WHAT IS BEING ASKED:
Line by line, check the data for the string "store" and state how many lines have it, nothing more.

════

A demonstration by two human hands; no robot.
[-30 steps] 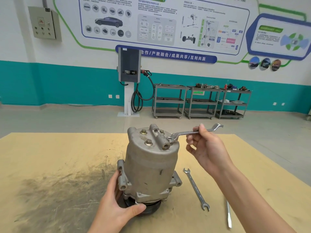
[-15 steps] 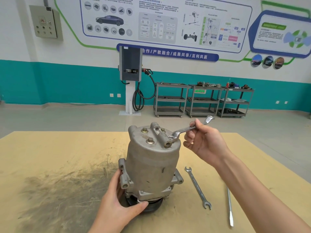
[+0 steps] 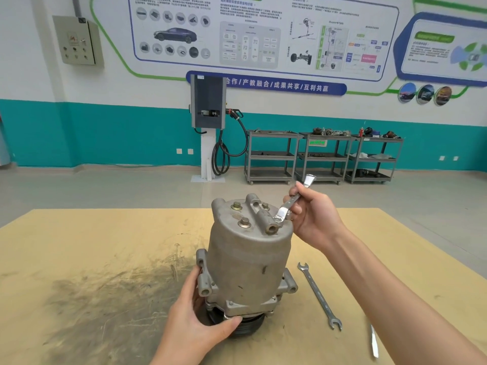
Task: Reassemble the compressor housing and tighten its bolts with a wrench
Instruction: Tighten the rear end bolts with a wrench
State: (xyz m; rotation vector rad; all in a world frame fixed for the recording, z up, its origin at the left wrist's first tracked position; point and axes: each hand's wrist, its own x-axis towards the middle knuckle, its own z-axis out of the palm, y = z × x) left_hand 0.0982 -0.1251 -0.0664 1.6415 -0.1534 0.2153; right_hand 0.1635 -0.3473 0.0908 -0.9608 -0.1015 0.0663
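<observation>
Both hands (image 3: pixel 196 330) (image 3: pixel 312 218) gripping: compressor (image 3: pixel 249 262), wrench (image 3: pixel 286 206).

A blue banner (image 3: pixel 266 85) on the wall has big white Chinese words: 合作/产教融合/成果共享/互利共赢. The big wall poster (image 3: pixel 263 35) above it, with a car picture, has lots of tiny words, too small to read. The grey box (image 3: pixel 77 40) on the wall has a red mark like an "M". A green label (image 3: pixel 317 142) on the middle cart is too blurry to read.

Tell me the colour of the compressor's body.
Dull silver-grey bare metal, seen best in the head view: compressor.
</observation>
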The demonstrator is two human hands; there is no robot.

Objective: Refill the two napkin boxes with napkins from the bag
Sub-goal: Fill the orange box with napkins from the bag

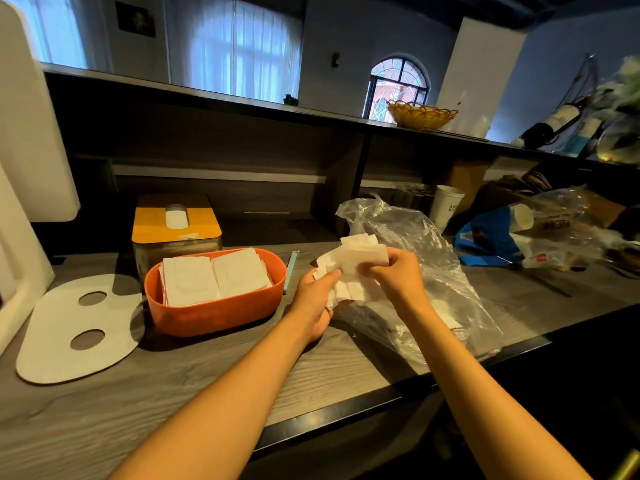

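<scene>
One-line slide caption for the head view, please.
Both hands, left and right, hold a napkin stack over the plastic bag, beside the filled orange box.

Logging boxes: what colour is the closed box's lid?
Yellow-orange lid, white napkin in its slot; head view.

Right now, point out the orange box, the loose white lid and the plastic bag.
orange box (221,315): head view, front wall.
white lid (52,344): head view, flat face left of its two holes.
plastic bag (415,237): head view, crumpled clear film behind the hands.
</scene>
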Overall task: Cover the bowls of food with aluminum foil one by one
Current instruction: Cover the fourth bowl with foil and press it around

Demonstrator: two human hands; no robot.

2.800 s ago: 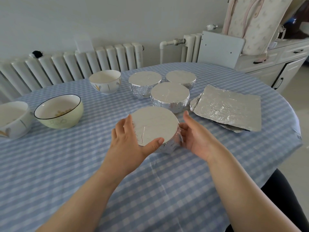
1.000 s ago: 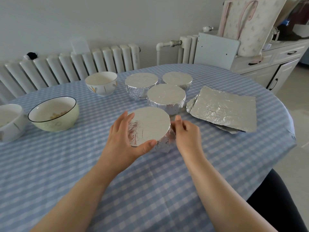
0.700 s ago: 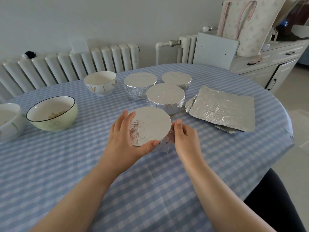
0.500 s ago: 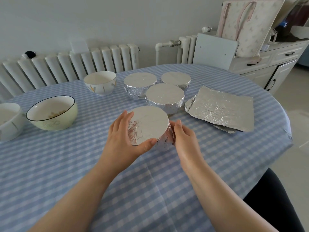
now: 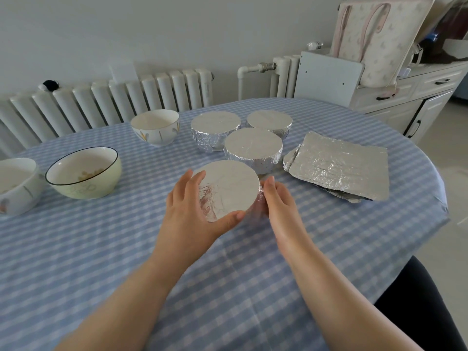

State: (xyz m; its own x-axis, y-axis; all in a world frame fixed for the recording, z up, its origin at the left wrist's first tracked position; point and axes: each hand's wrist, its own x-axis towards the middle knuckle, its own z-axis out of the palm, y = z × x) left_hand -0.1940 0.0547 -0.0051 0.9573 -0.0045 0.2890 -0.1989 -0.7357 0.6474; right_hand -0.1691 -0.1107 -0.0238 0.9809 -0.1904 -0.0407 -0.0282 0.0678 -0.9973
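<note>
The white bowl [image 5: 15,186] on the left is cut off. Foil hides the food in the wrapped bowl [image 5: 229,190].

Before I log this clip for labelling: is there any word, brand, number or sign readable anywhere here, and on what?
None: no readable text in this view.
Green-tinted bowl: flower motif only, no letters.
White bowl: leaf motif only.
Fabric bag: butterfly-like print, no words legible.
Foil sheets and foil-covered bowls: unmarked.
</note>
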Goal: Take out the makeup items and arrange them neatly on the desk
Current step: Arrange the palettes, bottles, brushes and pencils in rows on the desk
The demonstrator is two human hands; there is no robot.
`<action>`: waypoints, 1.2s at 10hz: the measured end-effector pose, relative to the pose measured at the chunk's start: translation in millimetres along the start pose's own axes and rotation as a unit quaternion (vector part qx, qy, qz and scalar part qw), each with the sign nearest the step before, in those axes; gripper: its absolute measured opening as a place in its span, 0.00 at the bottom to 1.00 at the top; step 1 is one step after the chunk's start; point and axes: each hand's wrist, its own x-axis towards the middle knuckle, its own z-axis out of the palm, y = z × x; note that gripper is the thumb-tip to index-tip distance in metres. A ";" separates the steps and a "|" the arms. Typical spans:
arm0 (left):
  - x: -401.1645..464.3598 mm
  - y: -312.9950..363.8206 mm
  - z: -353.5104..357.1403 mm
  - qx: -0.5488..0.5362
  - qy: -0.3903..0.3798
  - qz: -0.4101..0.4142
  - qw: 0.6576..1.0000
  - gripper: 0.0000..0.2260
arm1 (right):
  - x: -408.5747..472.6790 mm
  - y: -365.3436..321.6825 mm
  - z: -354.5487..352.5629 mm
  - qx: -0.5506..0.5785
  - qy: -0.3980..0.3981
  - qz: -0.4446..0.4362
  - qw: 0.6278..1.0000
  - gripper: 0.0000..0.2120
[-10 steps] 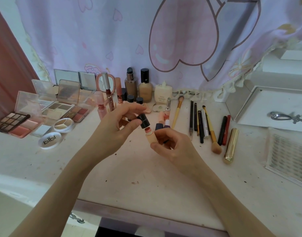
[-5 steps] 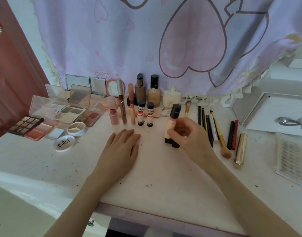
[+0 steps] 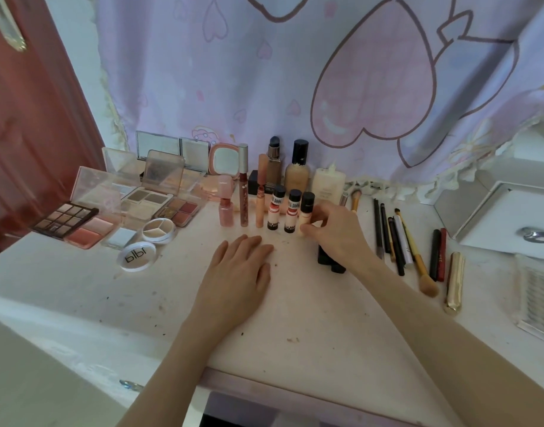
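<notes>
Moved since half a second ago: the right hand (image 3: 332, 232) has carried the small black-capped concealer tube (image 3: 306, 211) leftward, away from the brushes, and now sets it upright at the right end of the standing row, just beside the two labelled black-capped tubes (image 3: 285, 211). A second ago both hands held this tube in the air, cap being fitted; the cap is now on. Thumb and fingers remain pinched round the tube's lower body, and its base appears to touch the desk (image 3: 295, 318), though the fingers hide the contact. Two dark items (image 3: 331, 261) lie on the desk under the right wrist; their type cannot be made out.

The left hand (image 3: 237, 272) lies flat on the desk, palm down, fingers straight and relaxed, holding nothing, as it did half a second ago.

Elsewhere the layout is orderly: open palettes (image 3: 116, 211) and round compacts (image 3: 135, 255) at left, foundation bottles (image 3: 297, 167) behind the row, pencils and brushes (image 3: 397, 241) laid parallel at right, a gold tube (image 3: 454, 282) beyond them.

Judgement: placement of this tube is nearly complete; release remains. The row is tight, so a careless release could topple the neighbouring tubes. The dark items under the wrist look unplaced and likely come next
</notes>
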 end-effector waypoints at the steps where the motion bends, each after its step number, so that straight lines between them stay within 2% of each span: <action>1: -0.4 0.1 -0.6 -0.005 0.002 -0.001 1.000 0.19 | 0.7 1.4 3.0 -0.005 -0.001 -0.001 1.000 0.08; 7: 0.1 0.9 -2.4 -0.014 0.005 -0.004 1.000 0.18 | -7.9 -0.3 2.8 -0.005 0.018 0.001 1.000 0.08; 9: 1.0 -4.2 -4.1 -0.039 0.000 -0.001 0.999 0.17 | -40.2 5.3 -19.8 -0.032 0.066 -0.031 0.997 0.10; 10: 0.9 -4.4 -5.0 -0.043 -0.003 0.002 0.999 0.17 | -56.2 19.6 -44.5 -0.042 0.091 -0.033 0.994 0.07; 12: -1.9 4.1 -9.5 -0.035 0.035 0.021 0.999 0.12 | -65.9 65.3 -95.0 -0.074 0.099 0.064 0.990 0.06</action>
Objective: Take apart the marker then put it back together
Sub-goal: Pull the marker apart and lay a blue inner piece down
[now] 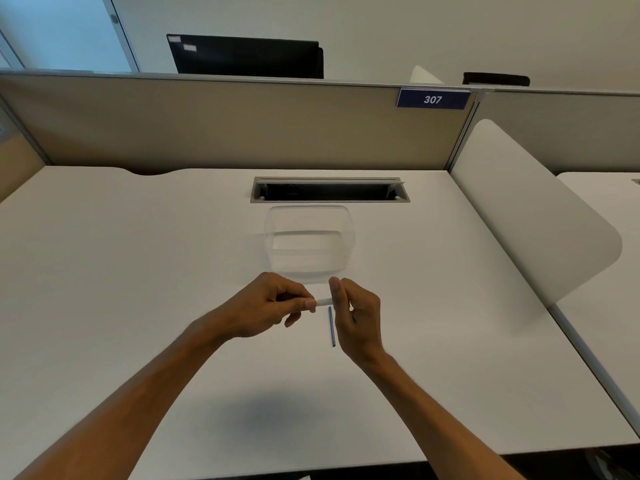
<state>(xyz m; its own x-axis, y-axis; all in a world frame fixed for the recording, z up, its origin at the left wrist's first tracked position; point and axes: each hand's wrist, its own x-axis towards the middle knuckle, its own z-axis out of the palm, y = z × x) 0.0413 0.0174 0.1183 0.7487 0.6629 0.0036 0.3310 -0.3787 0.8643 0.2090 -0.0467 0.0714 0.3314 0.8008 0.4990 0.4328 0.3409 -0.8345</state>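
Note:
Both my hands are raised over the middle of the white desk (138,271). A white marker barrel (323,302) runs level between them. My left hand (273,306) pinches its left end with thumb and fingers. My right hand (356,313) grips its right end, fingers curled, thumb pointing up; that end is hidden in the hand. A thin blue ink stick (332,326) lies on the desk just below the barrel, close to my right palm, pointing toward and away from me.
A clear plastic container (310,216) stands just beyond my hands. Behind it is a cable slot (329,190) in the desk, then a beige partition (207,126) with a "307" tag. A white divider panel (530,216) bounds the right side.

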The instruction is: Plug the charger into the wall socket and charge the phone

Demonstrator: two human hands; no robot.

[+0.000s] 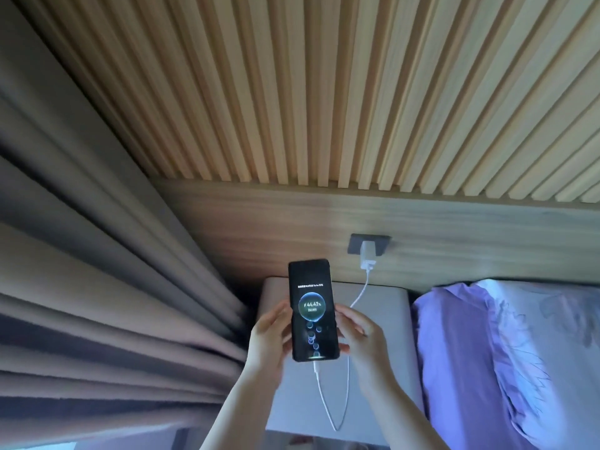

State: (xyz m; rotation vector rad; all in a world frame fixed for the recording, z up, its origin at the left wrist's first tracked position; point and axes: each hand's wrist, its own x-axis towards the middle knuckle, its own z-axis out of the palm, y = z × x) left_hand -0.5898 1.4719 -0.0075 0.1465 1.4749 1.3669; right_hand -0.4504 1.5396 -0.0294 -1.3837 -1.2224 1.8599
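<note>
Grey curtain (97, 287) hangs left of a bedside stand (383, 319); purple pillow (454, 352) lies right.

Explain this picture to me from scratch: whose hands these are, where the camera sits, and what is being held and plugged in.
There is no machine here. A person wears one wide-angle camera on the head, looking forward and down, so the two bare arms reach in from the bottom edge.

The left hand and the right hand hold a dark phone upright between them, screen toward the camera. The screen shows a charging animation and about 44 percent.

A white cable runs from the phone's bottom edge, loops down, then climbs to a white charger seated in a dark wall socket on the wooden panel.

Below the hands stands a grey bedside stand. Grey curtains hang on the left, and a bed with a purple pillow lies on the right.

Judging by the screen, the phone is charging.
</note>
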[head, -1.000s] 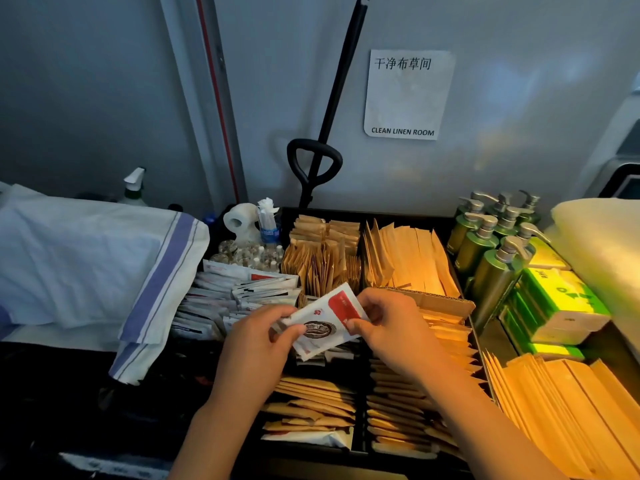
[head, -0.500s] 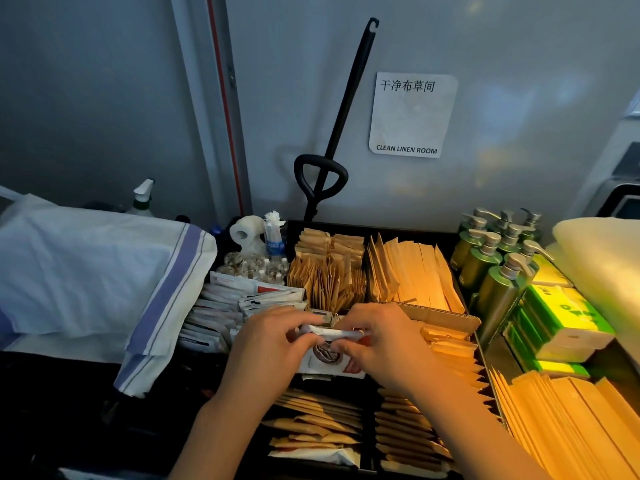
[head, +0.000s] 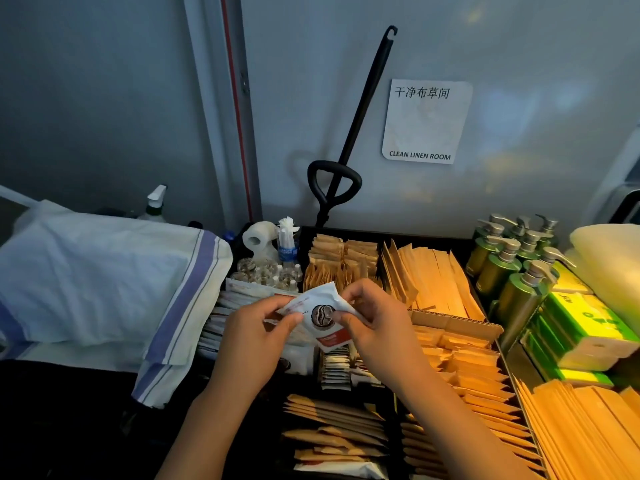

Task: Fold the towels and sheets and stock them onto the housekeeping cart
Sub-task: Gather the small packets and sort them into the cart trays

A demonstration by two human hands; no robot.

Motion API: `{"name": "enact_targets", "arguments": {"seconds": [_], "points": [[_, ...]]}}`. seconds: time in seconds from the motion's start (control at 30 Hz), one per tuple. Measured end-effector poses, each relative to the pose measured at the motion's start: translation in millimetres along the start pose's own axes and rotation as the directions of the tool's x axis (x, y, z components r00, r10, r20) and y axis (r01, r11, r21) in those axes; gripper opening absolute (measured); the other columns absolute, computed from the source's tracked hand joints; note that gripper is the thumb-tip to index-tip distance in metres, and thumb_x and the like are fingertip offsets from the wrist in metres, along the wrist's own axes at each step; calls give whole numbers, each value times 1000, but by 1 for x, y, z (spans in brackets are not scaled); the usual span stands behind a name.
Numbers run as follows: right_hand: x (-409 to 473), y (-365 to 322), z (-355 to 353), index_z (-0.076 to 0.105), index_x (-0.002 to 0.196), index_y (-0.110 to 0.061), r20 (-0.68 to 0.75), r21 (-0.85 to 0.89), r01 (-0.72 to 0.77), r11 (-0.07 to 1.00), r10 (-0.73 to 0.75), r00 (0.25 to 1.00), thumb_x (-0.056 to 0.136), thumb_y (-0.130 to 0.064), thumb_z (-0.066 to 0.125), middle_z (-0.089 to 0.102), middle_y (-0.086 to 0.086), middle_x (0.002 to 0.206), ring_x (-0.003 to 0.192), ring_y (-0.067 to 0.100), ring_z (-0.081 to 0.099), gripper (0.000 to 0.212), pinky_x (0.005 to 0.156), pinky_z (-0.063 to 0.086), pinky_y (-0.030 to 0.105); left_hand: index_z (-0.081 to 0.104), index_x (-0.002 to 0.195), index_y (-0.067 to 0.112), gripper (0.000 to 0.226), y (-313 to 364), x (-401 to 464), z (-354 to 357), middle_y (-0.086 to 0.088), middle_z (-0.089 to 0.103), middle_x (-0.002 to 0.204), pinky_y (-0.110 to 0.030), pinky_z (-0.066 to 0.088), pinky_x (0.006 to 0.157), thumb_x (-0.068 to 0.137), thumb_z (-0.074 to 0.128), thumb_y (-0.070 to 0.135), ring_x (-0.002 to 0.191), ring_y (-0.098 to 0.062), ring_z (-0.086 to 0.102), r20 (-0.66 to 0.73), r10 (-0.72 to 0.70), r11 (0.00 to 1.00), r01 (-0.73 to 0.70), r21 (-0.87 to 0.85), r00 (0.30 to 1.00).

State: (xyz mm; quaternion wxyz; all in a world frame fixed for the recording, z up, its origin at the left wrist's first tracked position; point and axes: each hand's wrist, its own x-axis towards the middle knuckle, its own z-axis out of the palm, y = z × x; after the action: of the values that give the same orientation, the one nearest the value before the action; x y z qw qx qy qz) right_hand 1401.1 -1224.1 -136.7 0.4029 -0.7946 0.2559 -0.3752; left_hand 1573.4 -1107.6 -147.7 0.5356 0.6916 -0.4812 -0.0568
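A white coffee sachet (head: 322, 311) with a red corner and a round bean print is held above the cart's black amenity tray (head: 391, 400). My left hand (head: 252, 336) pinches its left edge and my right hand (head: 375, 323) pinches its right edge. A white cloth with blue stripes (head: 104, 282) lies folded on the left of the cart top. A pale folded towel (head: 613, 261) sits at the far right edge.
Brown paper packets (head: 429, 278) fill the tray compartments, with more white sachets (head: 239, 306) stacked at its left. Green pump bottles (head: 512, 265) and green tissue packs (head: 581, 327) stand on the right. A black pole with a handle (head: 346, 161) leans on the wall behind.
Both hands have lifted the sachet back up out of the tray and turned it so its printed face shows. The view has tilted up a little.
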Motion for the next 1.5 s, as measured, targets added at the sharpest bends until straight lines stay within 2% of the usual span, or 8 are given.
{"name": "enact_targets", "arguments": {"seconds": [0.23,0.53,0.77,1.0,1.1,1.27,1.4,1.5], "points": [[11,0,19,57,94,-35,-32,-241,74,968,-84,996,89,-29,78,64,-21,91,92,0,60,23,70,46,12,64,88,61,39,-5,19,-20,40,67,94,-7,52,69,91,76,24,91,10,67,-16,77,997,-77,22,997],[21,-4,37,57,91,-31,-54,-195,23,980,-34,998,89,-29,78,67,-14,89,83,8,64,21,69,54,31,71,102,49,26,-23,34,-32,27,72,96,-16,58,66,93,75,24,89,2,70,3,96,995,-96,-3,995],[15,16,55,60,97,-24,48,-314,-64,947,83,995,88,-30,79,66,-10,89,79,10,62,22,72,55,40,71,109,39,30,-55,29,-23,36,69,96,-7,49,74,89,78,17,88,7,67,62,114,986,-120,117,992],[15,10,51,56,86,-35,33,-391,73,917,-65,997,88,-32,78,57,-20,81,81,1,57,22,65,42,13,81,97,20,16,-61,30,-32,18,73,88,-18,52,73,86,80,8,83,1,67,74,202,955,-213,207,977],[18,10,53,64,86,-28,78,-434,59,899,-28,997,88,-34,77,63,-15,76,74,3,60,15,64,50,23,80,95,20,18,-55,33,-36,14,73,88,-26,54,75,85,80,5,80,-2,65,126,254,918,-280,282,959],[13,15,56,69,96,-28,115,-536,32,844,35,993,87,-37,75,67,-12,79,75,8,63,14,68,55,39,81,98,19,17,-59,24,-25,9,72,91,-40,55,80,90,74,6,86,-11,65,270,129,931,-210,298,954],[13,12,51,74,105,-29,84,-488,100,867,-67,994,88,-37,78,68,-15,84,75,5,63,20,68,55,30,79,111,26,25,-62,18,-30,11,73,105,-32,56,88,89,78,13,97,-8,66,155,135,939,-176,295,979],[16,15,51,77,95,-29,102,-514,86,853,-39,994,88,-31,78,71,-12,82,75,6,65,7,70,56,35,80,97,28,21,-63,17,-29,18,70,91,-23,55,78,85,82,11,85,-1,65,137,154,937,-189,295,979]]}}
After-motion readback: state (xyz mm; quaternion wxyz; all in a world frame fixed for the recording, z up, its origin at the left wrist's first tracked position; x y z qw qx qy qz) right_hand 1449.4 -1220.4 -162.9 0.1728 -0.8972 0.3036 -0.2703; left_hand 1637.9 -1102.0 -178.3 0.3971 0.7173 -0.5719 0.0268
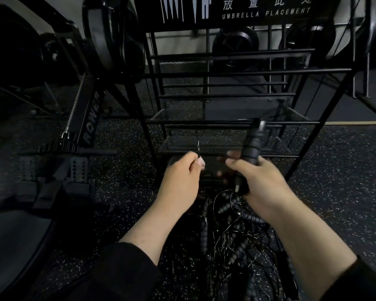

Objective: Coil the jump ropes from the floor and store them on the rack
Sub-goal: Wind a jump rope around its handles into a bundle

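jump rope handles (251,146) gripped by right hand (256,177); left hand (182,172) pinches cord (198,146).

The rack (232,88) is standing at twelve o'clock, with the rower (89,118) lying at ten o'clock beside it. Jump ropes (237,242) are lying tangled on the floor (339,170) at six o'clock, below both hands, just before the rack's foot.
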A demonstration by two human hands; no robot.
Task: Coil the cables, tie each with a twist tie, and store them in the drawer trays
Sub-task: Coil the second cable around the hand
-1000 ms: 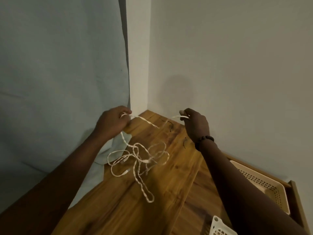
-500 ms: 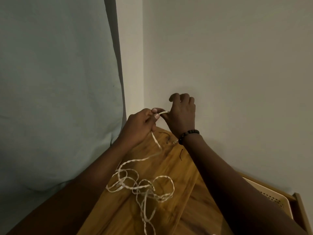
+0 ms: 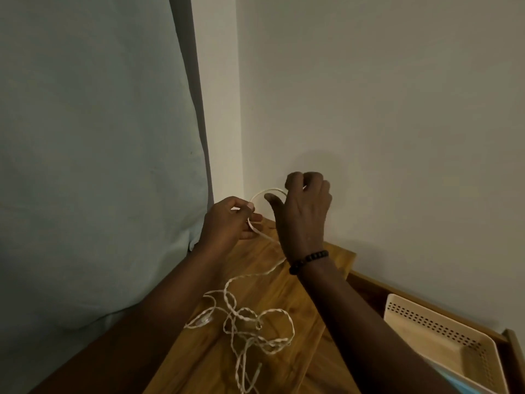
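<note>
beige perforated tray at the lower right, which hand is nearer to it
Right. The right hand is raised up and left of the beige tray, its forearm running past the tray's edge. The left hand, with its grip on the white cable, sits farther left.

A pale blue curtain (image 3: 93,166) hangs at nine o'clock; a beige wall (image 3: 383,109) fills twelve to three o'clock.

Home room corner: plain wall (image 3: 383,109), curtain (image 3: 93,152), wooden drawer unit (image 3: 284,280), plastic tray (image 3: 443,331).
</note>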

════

RESPONSE BOX:
2